Going by what the royal researcher told me, Guy himself was invented ("Fake Guy" was a royal code name), James was real, and people do descend from him even today. Many other people also descend from common ancestors with variations of the "Fawkes" surname, but they are not royally descended from James. The other conspirators were real, and thought they were going to be set free and rewarded, as noted above. Also, as I have noted before, "Guy" was the last to be executed, after all of the other conspirators were dead or dying from horrible torture, so there was no one to identify him positively. 


Will Scarlet said:


> If there was any 'deal' then it was obviously made with the Jesuits:


Yes, I believe you mean ANNE Vaux was also arrested for show and ultimately released, after aiding certain Jesuits.


----------



## Will Scarlet (Jan 17, 2022)

Fawkes said:


> From his Wikipedia article, "Weakened by torture and AIDED BY THE HANGMAN, Fawkes began to climb the ladder to the noose, but either through jumping to his death or climbing too high so the rope was incorrectly set, he managed to avoid the agony of the latter part of his execution by breaking his neck." The hangman helped kill the prisoner, one way or another



No mention of drugs in that article though.



Fawkes said:


> No, they thought they were being released and rewarded, but may have been executed instead, hence the double-cross.
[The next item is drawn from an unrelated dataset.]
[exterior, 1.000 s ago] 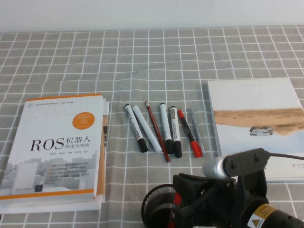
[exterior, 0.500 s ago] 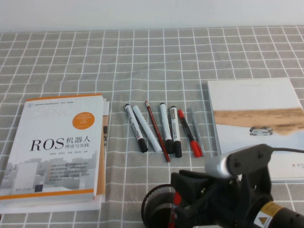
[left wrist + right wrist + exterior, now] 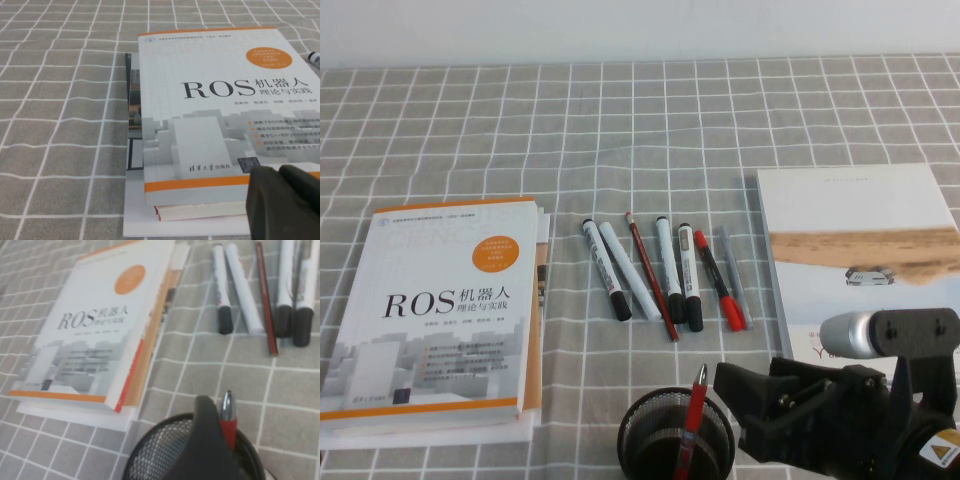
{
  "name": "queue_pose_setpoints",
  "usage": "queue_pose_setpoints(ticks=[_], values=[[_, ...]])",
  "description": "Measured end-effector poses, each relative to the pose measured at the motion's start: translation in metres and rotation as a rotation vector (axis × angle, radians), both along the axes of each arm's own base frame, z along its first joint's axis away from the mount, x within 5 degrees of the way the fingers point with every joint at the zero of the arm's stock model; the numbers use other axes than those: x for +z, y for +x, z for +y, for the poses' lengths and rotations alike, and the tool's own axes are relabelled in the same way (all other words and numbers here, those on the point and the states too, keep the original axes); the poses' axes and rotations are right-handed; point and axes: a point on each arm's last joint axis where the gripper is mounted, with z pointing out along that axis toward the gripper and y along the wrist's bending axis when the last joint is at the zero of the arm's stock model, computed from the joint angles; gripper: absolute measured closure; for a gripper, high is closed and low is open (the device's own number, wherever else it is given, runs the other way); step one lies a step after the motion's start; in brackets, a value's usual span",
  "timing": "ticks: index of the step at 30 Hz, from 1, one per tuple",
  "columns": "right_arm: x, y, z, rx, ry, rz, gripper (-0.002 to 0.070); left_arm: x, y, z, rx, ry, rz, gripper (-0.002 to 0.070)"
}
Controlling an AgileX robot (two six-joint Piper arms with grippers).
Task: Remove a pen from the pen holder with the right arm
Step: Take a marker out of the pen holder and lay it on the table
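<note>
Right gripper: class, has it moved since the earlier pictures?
Yes: the right gripper has shifted right, off the pen holder toward the white book. Left gripper hovers over the ROS book.

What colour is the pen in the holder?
Pen: red, best in right wrist view. Right gripper by holder, left gripper over book.

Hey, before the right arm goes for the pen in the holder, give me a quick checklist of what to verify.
1. Red pen stands in the pen holder: ok.
2. Right gripper open and holding nothing: ok.
3. Right gripper lined up over the red pen: not ok; it sits beside the holder, to its right.
4. Loose markers on the cloth lie apart from the holder: ok.
5. Left gripper is over the ROS book, away from the holder: ok.
</note>
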Motion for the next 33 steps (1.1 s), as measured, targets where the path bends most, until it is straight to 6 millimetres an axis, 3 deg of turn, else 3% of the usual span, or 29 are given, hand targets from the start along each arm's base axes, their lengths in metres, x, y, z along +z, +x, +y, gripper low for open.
queue_pose_setpoints(ticks=[6, 14, 33], values=[[0.002, 0.000, 0.003, 0.014, 0.002, 0.014, 0.0251, 0.000, 0.000, 0.000, 0.000, 0.000, 0.000, 0.0678], [-0.002, 0.003, 0.016, 0.033, -0.020, 0.048, 0.0178, 0.000, 0.000, 0.000, 0.000, 0.000, 0.000, 0.0678], [-0.021, 0.019, 0.036, 0.021, -0.097, 0.098, 0.0173, 0.000, 0.000, 0.000, 0.000, 0.000, 0.000, 0.0678]])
and yet you said the double-cross wasn't clear.



Fawkes said:


> "Fake Guy"



As in 'Fake Person'? That specific use of the word 'guy' is far more modern surely.



Fawkes said:


> James was real, and people do descend from him even today.



So those who claim to be descended from Guy Fawkes - the "Fake Guy" - are actually descended from James I. Is that what you mean?



Fawkes said:


> The other conspirators were real, and thought they were going to be set free and rewarded, as noted above. Also, as I have noted before, "Guy" was the last to be executed, after all of the other conspirators were dead or dying from horrible torture, so there was no one to identify him positively.



I'm so sorry to make you keep repeating things you have "noted before" - I must be terribly stupid. So the other real conspirators didn't notice that Guy Fawkes was actually James I when they were meeting to conspire... or they did, but they were all 'in on it'... or they never met to conspire at all. When those remaining alive were arrested and then put on trial, no one noticed that Guy Fawkes was actually sitting where James I should be or maybe James was missing from the trial because he was disguised as the tortured Guy Fawkes? When they were all sentenced to execution none of them realised they had been double-crossed? If they didn't realise it at that point then when they were being "dragged separately on hurdles to the execution site" it must have dawned on them and yet not one of them spilled the beans in their final words.

Guy Fawkes was executed last as you "noted before," but he witnessed the other executions and yet the others never saw him?



Fawkes said:


> Yes, I believe you mean ANNE Vaux was also arrested for show and ultimately released, after aiding certain Jesuits.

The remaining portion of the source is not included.